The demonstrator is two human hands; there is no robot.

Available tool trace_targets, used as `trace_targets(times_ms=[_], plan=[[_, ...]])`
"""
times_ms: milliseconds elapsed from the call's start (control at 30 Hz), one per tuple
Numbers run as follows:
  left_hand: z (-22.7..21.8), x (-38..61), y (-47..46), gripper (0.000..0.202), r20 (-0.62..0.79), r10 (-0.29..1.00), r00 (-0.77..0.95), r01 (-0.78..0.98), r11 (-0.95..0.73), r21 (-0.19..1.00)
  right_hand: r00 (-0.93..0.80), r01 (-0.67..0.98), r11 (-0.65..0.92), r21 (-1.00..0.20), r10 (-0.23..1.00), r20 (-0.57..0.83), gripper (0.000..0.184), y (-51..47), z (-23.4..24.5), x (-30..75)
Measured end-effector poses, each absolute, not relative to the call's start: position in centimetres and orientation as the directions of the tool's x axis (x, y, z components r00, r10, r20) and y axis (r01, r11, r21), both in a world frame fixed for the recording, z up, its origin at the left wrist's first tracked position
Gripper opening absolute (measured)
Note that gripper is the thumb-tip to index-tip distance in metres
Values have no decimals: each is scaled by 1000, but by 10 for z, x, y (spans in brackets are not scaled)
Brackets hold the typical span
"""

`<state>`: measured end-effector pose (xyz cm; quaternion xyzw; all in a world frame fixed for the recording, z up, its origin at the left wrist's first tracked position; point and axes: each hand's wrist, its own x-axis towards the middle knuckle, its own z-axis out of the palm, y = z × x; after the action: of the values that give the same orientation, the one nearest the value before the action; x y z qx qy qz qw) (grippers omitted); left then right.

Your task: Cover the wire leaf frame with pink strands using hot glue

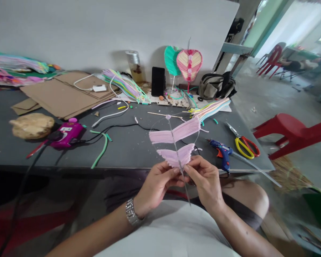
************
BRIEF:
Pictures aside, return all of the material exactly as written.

COMPLETED TASK:
The demonstrator is two human hands; there is no robot.

Available tool trace_targets, used as `trace_targets(times_ms=[_], plan=[[_, ...]])`
"""
times_ms: milliseconds elapsed from the call's start (control at 30 Hz), one per tuple
Numbers run as follows:
  left_hand: z (-22.7..21.8), x (-38..61), y (-47..46), gripper (0.000..0.202), r20 (-0.62..0.79), r10 (-0.29..1.00), r00 (-0.77..0.95), r01 (-0.78..0.98), r11 (-0.95..0.73), r21 (-0.19..1.00)
  right_hand: r00 (-0.93..0.80), r01 (-0.67..0.98), r11 (-0.65..0.92), r21 (-1.00..0.20), r10 (-0.23..1.00), r20 (-0.57..0.83), gripper (0.000..0.184), y (-51..47), z (-23.4..24.5), x (-30..75)
Measured end-effector poses, each absolute, not relative to the call's start: position in centimetres and orientation as the directions of the tool's x axis (x, y, z components r00, r10, r20) and y axis (r01, r11, r21), both in a world frame fixed for the recording, z up, its origin at the left wrist's first tracked position
Gripper opening absolute (measured)
Note that gripper is the thumb-tip to index-tip distance in metres
Values have no decimals: each is scaled by 1000, but by 10 for z, x, y (spans in brackets are not scaled)
Brackets hold the typical span
"""

`<state>`: measured end-effector pose (xyz cm; quaternion xyzw; all in a world frame fixed for the recording, z up, its origin at the left wrist's first tracked position; point and axes: each hand's wrist, its own x-axis towards the middle knuckle, its own z-axis out of the palm, y = z × x; after the action: of the values that give the same orientation, the one nearest the value before the action; x y z qx qy qz qw) (grippers omitted); left then right.

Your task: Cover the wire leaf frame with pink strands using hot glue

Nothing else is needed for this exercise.